WORK REQUEST:
Locate the line containing "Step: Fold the" in the data below. Reproduce it and every following line up to the end, exactly as given.

Segment Open

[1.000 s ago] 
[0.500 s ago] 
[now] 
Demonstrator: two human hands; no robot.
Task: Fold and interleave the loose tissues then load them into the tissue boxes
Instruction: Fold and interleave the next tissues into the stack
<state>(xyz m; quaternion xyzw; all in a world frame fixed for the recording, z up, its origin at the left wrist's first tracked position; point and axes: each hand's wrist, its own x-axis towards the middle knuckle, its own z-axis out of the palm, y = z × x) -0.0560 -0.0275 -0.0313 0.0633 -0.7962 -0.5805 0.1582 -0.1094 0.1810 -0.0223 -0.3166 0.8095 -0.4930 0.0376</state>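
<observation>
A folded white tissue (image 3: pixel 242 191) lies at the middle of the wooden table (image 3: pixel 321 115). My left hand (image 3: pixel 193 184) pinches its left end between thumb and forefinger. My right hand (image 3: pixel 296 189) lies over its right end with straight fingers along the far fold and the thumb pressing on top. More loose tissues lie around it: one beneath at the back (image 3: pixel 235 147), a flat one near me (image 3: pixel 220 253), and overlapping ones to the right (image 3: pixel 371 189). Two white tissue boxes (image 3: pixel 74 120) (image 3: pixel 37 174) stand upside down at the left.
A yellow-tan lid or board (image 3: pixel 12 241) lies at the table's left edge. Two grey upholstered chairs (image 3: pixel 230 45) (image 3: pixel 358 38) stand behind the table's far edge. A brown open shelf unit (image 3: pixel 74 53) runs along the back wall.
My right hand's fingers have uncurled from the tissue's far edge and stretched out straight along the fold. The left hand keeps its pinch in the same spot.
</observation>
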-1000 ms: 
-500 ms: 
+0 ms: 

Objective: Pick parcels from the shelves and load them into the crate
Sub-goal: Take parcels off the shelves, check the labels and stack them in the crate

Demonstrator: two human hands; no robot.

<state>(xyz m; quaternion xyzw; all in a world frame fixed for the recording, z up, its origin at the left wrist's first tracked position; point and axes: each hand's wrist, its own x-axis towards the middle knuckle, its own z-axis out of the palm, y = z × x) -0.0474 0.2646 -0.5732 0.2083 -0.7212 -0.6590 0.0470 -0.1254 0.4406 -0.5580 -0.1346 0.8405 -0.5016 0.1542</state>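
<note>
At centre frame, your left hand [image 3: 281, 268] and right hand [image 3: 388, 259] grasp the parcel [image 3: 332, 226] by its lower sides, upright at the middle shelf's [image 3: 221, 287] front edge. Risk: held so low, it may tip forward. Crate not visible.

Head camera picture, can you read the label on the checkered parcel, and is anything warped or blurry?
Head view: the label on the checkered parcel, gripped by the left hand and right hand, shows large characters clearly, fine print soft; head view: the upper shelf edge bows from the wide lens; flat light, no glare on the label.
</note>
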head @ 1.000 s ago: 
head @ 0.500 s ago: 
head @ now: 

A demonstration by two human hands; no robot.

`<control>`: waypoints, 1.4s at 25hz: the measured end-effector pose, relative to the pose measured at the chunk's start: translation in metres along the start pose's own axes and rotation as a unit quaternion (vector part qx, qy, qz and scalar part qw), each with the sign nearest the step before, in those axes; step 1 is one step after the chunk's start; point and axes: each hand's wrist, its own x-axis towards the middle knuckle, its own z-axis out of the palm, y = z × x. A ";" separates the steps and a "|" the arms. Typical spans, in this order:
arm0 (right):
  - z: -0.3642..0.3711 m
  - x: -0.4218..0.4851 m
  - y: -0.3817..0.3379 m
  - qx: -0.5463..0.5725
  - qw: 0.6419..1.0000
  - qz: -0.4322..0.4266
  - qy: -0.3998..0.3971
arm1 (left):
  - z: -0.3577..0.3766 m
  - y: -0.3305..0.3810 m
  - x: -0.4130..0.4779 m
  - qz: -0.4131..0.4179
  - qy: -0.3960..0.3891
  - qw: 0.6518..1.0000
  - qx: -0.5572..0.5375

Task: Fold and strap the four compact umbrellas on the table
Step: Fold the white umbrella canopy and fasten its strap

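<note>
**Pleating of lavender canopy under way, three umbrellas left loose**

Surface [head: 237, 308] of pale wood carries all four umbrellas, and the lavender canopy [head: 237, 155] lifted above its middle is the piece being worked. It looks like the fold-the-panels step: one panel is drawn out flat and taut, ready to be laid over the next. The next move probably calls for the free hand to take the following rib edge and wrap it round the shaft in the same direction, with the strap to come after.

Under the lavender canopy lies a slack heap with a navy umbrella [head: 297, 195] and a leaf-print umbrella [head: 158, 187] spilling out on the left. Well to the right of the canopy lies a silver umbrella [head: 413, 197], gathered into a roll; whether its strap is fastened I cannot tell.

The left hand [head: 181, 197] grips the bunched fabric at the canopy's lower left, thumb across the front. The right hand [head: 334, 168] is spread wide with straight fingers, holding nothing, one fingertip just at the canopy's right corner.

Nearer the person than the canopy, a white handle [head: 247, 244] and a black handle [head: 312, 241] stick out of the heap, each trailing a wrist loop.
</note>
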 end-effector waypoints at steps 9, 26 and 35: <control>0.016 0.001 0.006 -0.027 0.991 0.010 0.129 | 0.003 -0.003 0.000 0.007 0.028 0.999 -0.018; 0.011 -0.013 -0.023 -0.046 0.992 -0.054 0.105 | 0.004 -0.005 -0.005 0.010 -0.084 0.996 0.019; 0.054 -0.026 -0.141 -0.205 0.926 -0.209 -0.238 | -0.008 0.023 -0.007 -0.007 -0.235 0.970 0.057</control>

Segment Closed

SOLUTION:
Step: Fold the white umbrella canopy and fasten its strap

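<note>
**Pleating of lavender canopy under way, three umbrellas left loose**

Surface [head: 237, 308] of pale wood carries all four umbrellas, and the lavender canopy [head: 237, 155] lifted above its middle is the piece being worked. It looks like the fold-the-panels step: one panel is drawn out flat and taut, ready to be laid over the next. The next move probably calls for the free hand to take the following rib edge and wrap it round the shaft in the same direction, with the strap to come after.

Under the lavender canopy lies a slack heap with a navy umbrella [head: 297, 195] and a leaf-print umbrella [head: 158, 187] spilling out on the left. Well to the right of the canopy lies a silver umbrella [head: 413, 197], gathered into a roll; whether its strap is fastened I cannot tell.

The left hand [head: 181, 197] grips the bunched fabric at the canopy's lower left, thumb across the front. The right hand [head: 334, 168] is spread wide with straight fingers, holding nothing, one fingertip just at the canopy's right corner.

Nearer the person than the canopy, a white handle [head: 247, 244] and a black handle [head: 312, 241] stick out of the heap, each trailing a wrist loop.
</note>
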 end-effector waypoints at steps 9, 26 and 35: <control>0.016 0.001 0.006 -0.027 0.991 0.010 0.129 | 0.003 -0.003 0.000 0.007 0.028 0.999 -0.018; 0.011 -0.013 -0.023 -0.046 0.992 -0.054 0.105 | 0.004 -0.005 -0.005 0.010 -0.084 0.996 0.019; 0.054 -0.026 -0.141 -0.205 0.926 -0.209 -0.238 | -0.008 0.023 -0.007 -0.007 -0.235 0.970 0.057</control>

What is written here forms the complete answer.